__What to do__
Once the line containing "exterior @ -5" is found in the records below, return it and each following line exactly, up to and including the line containing "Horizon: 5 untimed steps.", and nothing else.

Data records
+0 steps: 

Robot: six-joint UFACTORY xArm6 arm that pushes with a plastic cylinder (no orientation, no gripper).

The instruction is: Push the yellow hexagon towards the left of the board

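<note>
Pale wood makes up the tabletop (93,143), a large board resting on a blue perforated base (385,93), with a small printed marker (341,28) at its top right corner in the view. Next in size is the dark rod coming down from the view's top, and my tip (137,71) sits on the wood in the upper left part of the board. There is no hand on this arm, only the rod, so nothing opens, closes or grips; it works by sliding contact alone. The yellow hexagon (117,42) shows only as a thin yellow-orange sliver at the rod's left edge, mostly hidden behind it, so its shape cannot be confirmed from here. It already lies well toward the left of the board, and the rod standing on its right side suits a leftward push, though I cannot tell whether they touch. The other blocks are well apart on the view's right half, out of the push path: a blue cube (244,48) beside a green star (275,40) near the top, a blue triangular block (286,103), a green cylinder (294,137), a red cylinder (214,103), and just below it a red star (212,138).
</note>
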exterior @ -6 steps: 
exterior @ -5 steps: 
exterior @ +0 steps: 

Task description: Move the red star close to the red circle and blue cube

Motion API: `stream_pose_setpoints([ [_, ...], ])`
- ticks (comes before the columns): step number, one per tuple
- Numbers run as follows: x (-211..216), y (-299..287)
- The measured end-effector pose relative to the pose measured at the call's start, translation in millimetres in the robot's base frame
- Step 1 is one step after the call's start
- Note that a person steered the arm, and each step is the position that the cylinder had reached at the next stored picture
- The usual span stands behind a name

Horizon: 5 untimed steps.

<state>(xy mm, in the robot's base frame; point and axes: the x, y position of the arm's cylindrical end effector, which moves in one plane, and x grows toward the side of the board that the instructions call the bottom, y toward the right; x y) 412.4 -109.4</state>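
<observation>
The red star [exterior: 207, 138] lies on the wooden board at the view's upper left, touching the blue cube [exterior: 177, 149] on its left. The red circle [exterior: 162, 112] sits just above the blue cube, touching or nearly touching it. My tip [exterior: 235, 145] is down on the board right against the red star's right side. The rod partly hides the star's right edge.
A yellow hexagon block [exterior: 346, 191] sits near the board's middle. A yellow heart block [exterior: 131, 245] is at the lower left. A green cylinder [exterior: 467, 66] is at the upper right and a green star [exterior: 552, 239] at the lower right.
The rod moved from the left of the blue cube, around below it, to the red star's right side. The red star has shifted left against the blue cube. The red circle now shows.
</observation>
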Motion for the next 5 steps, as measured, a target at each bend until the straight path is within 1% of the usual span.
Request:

__Result below__
exterior @ -5 steps: 
exterior @ +0 steps: 

Task description: Move the red star close to the red circle and blue cube

Motion API: `stream_pose_setpoints([ [_, ...], ])`
- ticks (comes before the columns): step number, one per tuple
- Numbers run as follows: x (-211..216), y (-299..287)
- The measured end-effector pose relative to the pose measured at the call's start, translation in millimetres in the robot's base frame
- Step 1 is one step after the call's start
- Note that a person steered the arm, and each step is the position that the cylinder had reached at the next stored picture
- The usual span stands behind a name

Horizon: 5 untimed steps.

What has been written completes the answer.